▸ What you need to do:
Repeat the records below in their entirety, exactly.

(Extracted data entries)
------------------------------------

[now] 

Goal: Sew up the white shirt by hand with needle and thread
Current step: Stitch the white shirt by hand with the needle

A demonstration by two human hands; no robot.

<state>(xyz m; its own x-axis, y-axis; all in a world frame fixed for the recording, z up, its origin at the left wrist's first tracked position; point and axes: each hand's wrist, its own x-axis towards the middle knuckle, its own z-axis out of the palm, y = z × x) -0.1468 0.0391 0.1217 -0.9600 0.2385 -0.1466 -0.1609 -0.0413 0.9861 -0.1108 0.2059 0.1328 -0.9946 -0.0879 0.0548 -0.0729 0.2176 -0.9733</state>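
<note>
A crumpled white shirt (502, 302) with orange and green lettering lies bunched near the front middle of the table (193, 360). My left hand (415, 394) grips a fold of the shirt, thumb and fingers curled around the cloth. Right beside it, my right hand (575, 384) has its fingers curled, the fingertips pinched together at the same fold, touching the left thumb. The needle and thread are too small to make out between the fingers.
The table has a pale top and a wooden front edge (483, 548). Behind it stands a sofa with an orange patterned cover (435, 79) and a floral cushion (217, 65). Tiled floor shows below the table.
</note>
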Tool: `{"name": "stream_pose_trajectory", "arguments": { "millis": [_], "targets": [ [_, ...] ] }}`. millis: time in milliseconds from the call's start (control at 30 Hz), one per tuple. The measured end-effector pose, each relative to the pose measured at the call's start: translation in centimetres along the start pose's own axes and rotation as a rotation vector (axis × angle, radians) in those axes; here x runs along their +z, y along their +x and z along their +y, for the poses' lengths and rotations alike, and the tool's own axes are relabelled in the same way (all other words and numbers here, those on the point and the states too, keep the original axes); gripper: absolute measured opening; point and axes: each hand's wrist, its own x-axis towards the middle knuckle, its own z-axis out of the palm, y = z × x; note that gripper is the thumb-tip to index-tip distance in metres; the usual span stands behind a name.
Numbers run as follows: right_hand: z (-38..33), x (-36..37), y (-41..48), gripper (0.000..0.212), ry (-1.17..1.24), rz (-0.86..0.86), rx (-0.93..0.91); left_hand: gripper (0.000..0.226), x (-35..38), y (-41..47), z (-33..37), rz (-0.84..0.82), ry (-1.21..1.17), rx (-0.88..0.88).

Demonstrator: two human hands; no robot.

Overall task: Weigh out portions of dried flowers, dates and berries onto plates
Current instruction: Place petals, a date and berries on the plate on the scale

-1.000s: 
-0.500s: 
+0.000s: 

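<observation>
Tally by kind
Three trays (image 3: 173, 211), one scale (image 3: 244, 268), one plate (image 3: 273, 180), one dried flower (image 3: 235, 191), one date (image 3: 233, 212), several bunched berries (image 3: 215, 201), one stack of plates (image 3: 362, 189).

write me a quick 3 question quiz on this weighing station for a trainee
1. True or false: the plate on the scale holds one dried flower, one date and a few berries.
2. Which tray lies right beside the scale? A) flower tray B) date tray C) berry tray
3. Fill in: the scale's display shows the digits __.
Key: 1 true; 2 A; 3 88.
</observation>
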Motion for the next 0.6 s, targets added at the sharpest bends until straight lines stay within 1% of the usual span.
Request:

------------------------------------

▸ Exercise answer:
[now] 

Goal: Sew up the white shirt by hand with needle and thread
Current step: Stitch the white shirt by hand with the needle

A demonstration by two human hands; no robot.

<state>(xyz m; its own x-axis, y-axis; all in a world frame fixed for the recording, z up, its origin at the left wrist's first tracked position; point and axes: each hand's wrist, its own x-axis towards the middle knuckle, its own z-axis out of the palm, y = z × x) -0.1468 0.0391 0.1217 -0.9600 0.2385 -0.1466 -0.1609 -0.0413 0.9861 -0.1108 0.2059 0.1328 -0.9946 -0.0879 0.0548 -0.0729 0.2176 -0.9733</state>
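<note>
A crumpled white shirt (502, 302) with orange and green lettering lies bunched near the front middle of the table (193, 360). My left hand (415, 394) grips a fold of the shirt, thumb and fingers curled around the cloth. Right beside it, my right hand (575, 384) has its fingers curled, the fingertips pinched together at the same fold, touching the left thumb. The needle and thread are too small to make out between the fingers.
The table has a pale top and a wooden front edge (483, 548). Behind it stands a sofa with an orange patterned cover (435, 79) and a floral cushion (217, 65). Tiled floor shows below the table.
</note>
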Tool: `{"name": "stream_pose_trajectory", "arguments": { "millis": [_], "targets": [ [_, ...] ] }}`. millis: time in milliseconds from the call's start (control at 30 Hz), one per tuple. The measured end-effector pose, each relative to the pose measured at the call's start: translation in centimetres along the start pose's own axes and rotation as a rotation vector (axis × angle, radians) in those axes; here x runs along their +z, y along their +x and z along their +y, for the poses' lengths and rotations alike, and the tool's own axes are relabelled in the same way (all other words and numbers here, those on the point and the states too, keep the original axes); gripper: absolute measured opening; point and axes: each hand's wrist, its own x-axis towards the middle knuckle, its own z-axis out of the palm, y = z × x; note that gripper is the thumb-tip to index-tip distance in metres; the usual span stands behind a name.
Numbers run as follows: right_hand: z (-38..33), x (-36..37), y (-41..48), gripper (0.000..0.212), ry (-1.17..1.24), rz (-0.86..0.86), rx (-0.93..0.91); left_hand: gripper (0.000..0.226), x (-35..38), y (-41..47), z (-33..37), rz (-0.84..0.82), ry (-1.21..1.17), rx (-0.88..0.88).

Demonstrator: two human hands; no robot.

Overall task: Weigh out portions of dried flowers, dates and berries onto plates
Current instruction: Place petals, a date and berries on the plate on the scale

-1.000s: 
-0.500s: 
+0.000s: 

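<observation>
Tally by kind
Three trays (image 3: 173, 211), one scale (image 3: 244, 268), one plate (image 3: 273, 180), one dried flower (image 3: 235, 191), one date (image 3: 233, 212), several bunched berries (image 3: 215, 201), one stack of plates (image 3: 362, 189).

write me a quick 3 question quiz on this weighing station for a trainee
1. True or false: the plate on the scale holds one dried flower, one date and a few berries.
2. Which tray lies right beside the scale? A) flower tray B) date tray C) berry tray
3. Fill in: the scale's display shows the digits __.
Key: 1 true; 2 A; 3 88.
</observation>
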Motion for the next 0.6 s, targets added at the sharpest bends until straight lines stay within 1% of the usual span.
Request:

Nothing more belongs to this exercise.